Here is a small directional snapshot from official public disclosures. I would treat it as signal, not gospel, because vendors do not always report under identical harnesses or settings:
| Evaluation | GPT‑5.4 | Claude Opus 4.6 | Claude Sonnet 4.6 |
|---|---|---|---|
| Terminal-Bench 2.0 | 75.1 | 65.4 | 59.1 |
| OSWorld-Verified | 75.0 | 72.7 | 72.5 |
| HLE (with tools) | 52.1 | 53.0 | 49.0 |
That table does not prove that one model is categorically superior in every environment. What it does show is that the current frontier is extremely close, extremely competitive, and no longer easy to summarize with old assumptions.
And that is exactly why hands-on experience matters so much.
Where I still give Anthropic a lot of credit
I do not want this post to read like a tribal victory lap, because that would miss the point entirely.
Anthropic earned my trust for a reason. Opus has been excellent. Sonnet has been a very smart way to balance quality, speed, and cost on a lot of practical work. Nothing about yesterday erased that.
If anything, the strength of my reaction says more about how good Anthropic already was than it does about anything else. For GPT‑5.4 to stand out this clearly, it had to outperform something I already respected a lot.
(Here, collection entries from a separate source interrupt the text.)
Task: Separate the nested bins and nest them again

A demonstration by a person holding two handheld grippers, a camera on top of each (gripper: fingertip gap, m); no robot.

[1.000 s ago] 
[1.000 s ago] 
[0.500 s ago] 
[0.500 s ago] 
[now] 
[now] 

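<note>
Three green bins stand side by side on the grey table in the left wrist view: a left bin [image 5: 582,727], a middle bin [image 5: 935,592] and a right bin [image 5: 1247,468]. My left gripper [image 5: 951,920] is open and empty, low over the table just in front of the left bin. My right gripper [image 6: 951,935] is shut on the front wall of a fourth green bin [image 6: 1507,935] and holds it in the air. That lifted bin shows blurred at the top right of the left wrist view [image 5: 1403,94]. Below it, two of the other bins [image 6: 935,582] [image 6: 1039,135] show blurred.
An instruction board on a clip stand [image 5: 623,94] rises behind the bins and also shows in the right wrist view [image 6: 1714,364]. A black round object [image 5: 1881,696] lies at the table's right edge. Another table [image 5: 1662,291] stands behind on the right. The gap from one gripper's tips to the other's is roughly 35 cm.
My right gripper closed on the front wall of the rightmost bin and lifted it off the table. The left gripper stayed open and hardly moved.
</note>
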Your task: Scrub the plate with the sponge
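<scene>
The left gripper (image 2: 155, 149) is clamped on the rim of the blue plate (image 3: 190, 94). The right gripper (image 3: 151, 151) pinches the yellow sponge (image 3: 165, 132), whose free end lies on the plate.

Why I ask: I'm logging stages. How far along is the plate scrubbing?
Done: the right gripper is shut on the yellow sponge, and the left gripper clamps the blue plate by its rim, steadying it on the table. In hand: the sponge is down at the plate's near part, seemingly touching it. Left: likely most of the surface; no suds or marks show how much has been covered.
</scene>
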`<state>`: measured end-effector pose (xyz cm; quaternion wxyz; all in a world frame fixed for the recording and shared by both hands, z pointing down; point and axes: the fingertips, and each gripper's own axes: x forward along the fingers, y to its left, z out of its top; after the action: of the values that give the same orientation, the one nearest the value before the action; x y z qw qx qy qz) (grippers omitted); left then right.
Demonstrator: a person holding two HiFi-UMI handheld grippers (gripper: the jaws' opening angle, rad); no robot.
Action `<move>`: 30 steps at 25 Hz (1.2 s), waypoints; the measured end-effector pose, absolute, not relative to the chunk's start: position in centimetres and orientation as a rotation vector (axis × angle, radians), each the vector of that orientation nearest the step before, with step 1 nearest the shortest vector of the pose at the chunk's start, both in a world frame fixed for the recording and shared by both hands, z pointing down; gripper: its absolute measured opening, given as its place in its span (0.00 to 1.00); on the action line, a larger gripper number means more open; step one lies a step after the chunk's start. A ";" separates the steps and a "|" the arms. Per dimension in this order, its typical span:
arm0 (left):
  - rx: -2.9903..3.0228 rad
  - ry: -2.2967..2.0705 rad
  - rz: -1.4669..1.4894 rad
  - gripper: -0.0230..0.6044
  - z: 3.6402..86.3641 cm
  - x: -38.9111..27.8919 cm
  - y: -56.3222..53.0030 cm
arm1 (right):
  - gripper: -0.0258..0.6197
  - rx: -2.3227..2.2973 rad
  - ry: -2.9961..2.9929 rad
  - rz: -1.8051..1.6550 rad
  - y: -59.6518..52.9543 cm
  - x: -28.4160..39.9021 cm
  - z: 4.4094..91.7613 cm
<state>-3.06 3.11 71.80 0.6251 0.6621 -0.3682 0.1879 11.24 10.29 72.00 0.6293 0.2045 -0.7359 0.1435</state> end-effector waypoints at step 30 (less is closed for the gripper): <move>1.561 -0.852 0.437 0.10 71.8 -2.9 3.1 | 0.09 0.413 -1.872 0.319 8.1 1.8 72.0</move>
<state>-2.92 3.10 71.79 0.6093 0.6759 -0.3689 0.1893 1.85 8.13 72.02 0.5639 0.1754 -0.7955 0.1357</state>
That is the highest compliment I can give it.
My current takeaway
Right now, my takeaway is simple.
If you care about serious coding work, serious planning, and serious review quality, you should not rely on old loyalties or old impressions. Test again. Put the models in front of work that matters. Give them ambiguous architecture problems. Give them code that is already decent and ask them to improve it. Give them the tasks where taste, prioritization, and technical judgment matter more than raw syntax generation.
That is where I felt the difference.
And at least today, GPT‑5.4 feels like the strongest model I have personally used for that class of work.
That sentence surprises me a little bit.
Which is exactly why I am writing this post.
Final thought
The best compliment I can pay GPT‑5.4 is this:
It impressed me when I did not particularly want to be impressed.
I came in as someone who already had a working preference, already had a trusted workflow, and already had genuine respect for Anthropic’s models.
I left thinking: I need to rethink my default.
That is a big deal.
And if you are doing real software engineering work with these models every day, I suspect you know exactly why.